Compare this to the “after girlfriend air” pictures, and you see something incredibly different. There is confidence, happiness, and pride on the faces of the boys. They seem happier with what they are wearing and how they look, and they are almost always smiling. What the TikTok trend dismissively characterizes as “girlfriend air” is really girlfriend love, girlfriend intimacy, and girlfriend connection. These boys, like so many young men under emotionally restrictive gender norms and a near-apocalyptic era of technology and disease, are lonely and lack self-confidence. So, when they get into happy and loving relationships, they find refuge from this problem. They seem happy in their skin, glowing in their photos.

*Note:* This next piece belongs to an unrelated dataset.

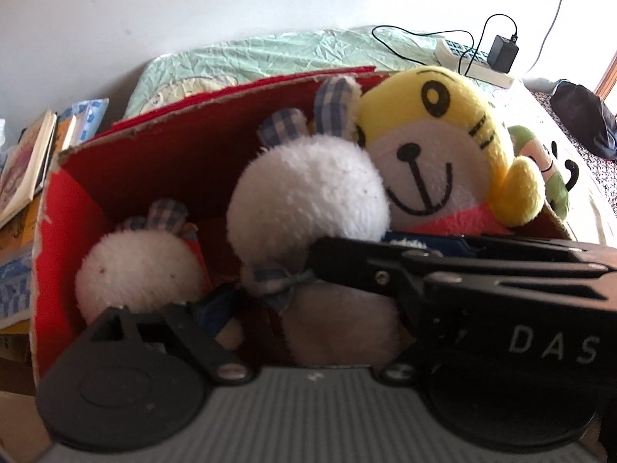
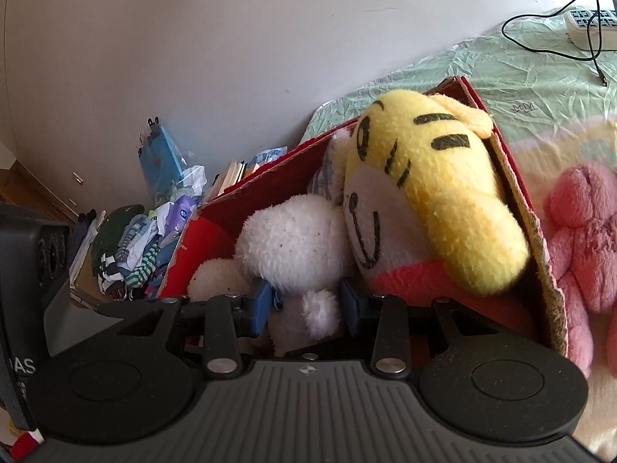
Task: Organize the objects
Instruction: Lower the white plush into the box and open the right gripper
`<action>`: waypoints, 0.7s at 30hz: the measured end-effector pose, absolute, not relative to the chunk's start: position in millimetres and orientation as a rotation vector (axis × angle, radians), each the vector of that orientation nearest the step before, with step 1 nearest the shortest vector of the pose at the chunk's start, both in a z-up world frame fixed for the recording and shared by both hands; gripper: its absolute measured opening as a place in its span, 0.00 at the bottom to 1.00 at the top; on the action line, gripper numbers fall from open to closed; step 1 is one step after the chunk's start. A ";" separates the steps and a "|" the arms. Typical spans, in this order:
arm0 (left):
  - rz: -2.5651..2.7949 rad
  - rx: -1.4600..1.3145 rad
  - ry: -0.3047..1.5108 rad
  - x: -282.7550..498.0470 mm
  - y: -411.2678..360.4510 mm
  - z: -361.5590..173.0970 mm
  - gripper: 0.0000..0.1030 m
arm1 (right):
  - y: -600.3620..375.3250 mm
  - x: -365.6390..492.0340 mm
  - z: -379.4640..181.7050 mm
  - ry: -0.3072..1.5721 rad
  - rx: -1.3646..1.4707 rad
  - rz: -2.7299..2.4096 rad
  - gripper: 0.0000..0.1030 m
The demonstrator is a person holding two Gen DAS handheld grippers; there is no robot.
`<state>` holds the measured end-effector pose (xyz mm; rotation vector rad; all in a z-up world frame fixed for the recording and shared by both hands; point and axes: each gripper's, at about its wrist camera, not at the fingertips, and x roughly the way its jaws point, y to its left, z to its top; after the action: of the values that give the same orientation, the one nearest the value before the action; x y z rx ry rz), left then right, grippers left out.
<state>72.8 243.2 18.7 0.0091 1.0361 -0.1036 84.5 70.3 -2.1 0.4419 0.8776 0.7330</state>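
A red cardboard box (image 1: pixel 162 154) (image 2: pixel 216 231) stands on the bed and holds plush toys. A big white bunny (image 1: pixel 308 193) (image 2: pixel 293 243) with checked ears leans against a yellow tiger plush (image 1: pixel 443 146) (image 2: pixel 432 193). A smaller white bunny (image 1: pixel 139 266) (image 2: pixel 216 277) lies in the box's left corner. My right gripper (image 2: pixel 306 303) is shut on the big bunny just below its head, blue pads (image 2: pixel 262 305) pressing both sides. My left gripper (image 1: pixel 308 305) is open low in the box around the bunny's body. Its right finger is hidden behind the right gripper's body (image 1: pixel 501 289).
Books (image 1: pixel 27 169) are stacked left of the box. A power strip with an adapter (image 1: pixel 501 54) and cables lies on the green sheet (image 2: pixel 501 77) behind. A pink plush (image 2: pixel 586 231) and a green plush (image 1: pixel 540 162) sit right of the box. Clothes (image 2: pixel 131 254) are piled on the floor.
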 end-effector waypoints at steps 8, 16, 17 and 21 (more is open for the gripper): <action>-0.109 -0.007 1.046 74.0 246.2 17.4 0.89 | 59.2 82.9 1.5 0.872 0.448 0.739 0.42; -0.111 -0.006 1.048 74.3 246.4 16.6 0.90 | 59.6 79.5 2.0 0.846 0.428 0.702 0.39; -0.111 -0.007 1.047 73.7 246.5 16.3 0.90 | 60.8 79.0 2.0 0.843 0.421 0.690 0.39; -0.108 -0.016 1.052 73.7 247.1 15.7 0.90 | 65.2 78.5 1.1 0.830 0.401 0.640 0.34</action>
<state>73.7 247.1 15.7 -0.0156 1.0521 -0.1083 78.5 65.2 1.1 0.4014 0.8297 0.6404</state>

Perhaps this is annoyingly intuitive: Young men are sad, and when they enter loving relationships, they become happy, confident, and well-dressed. However, I want to extend this investigation to “boyfriend air,” and how this trend applies to the young women in these relationships.
The social backdrop for women is different. Women typically have more, stronger, and closer friendships that give them intimacy and support. However, an ever-oppressive patriarchy acts on young women with unbearable intensity. Young women grow up under the constant pressure to look dazzling. Female celebrities and politicians are perpetually scrutinized for their appearance, and many of us came of age reading headlines and hearing conversations about the size, beauty, sexuality, and style of every woman we can think of. This was exponentially exacerbated by social media, where images of skinny bodies and smooth faces were crammed into every corner of the internet we occupied. So, when I see the “before boyfriend air” images of young women, dolled up and posing, it’s not necessarily a reflection of confidence, but rather a very well-honed image of perfection—one that could very well have come at the cost of immense suffering for the girl in the picture. Posing for a picture or smiling isn’t always a clear indicator of happiness or confidence, but maybe the sign of a painful compliance with a patriarchal system that uses beauty as a currency.

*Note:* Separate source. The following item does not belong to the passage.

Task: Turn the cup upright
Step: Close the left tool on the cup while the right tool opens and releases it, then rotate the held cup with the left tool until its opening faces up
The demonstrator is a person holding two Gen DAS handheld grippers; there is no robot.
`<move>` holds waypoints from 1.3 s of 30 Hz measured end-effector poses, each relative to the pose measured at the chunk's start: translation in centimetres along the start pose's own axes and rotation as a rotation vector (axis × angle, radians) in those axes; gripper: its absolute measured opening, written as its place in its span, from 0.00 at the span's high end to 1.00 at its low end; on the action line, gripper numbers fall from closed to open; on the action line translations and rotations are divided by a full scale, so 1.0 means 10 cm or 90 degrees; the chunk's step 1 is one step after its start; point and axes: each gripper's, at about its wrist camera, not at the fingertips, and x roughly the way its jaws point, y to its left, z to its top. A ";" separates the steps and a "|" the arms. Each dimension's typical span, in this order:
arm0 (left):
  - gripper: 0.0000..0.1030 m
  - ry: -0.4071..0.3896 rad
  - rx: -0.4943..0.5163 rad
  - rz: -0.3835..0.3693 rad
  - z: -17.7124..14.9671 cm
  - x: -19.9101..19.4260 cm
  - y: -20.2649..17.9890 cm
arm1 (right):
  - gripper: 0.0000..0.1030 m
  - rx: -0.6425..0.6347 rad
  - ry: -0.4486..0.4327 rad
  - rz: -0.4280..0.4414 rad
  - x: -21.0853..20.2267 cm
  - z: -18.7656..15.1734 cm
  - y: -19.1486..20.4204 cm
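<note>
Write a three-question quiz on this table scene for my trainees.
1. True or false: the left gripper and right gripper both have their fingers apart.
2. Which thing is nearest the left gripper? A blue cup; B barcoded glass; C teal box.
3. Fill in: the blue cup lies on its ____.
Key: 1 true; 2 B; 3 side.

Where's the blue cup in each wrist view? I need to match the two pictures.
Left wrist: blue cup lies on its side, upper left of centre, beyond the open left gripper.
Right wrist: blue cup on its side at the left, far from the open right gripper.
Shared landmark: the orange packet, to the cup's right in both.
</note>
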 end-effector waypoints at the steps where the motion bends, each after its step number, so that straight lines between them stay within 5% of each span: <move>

I will take this chance to acknowledge that feminist scholars and academics have spent decades in fierce debate about whether dressing up is an act of oppression or empowerment, and I certainly don’t have an answer (especially given the incredibly well-dressed student body at Wesleyan). There are tons of people who find makeup and beautiful outfits empowering and expressive. But I think it’s worth honestly reflecting on what these trends seem to reveal about a larger and more collective yearning.
Through the trend, it’s evident that for young boys, in the midst of loneliness, finding love means finding confidence. But for the young women in these happy relationships, perhaps love means something else. Perhaps it means freedom from the perpetual pressure to be seen. Maybe in these matted hairdos and puffy faces, girls are expressing the safety and comfort that comes from getting a break from the loud and demanding world outside, and finding solace in a significant other’s appreciation for their personality or silliness. The assurance and happiness that it takes for a young woman to laugh at—and share a post of—an unflattering image can’t be undersold. To post a picture of yourself looking bad and be happy about it is evidence that these women are able to appreciate the less beautiful parts of themselves in the comfort of a loving relationship, which is something different, but equally as crucial as a young man’s newfound appreciation for his beauty.
The undercurrents of this silly trend can remind us what love looks like. For some, it might be the confidence and support to get that haircut, strike a pose, and smile wide. For others, it might be the peace to finally stop putting in effort into their appearance and curl up on the couch for a good, unattractive nap. It just depends on what air you’re breathing!